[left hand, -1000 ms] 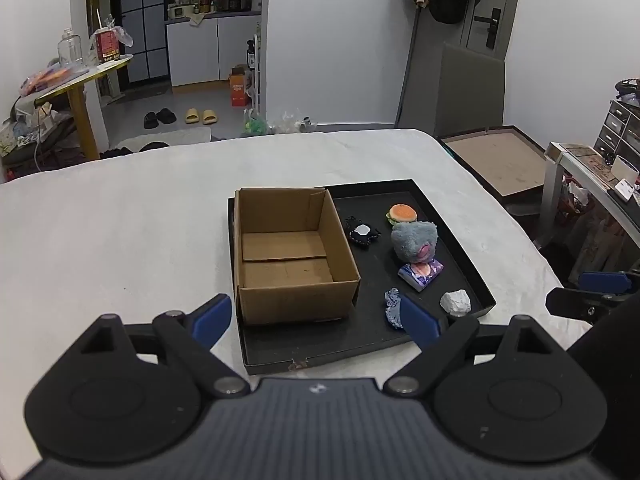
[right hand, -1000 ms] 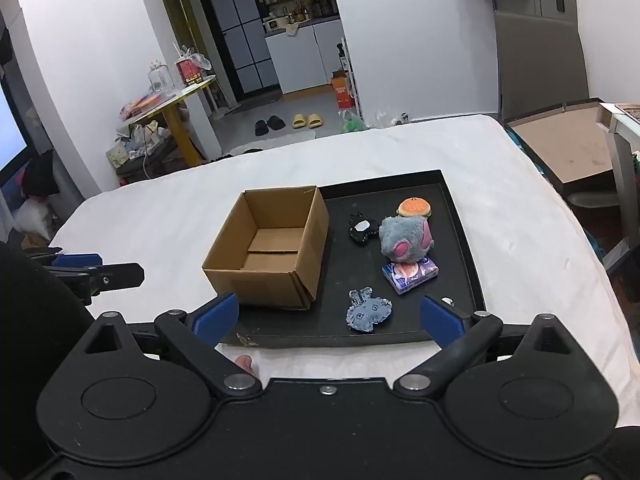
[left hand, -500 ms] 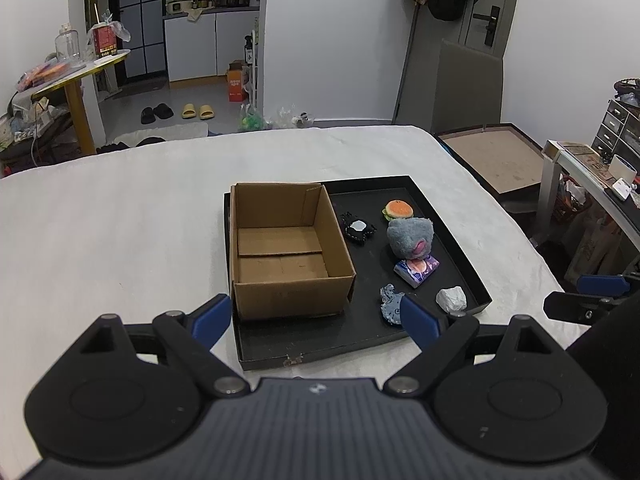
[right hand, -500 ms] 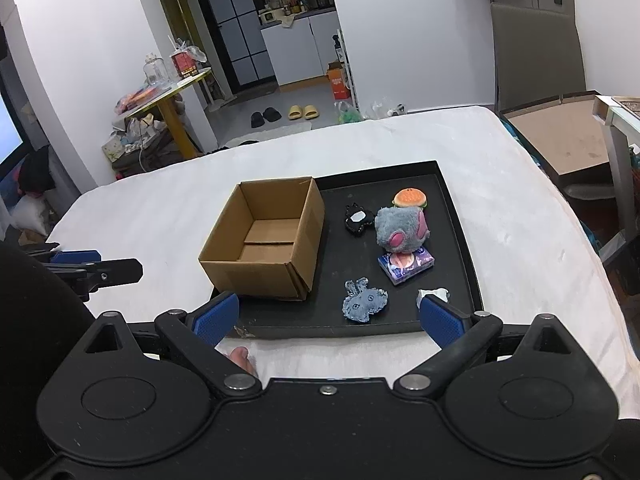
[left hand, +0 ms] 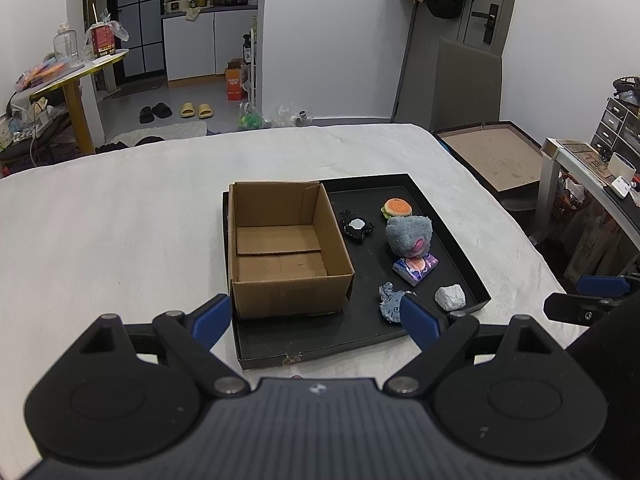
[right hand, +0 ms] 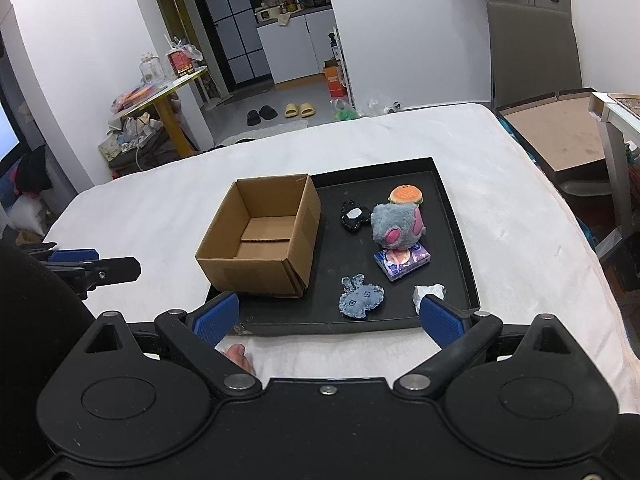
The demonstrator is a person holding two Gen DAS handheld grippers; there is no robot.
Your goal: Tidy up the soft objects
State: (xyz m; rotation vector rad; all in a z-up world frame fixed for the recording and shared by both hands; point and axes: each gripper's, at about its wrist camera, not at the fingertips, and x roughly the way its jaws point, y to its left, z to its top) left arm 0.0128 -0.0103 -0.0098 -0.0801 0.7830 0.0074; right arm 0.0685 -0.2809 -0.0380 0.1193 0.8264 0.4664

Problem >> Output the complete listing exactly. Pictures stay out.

Written solution >>
[left hand, -1000 ms] 
[right hand, -1000 ms] 
[left hand, -500 ms] 
[right hand, -500 ms] 
[left hand, +0 ms] 
[right hand, +0 ms] 
The demonstrator is a person holding two Gen DAS handheld grippers; there is no robot.
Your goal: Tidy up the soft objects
State: (xyz m; rotation vector rad; all in a z-up world frame fixed for the recording and shared by both hands; point and axes: each gripper's, at about its wrist camera, not at the fingertips, and x roughly the way its jaws point, y to its left, z to its top) left arm 0.0128 -0.0103 -0.0098 -0.0801 0.7830 0.0074; right arm 0.0685 -0.2809 -0.0380 0.1193 0.8264 0.4664

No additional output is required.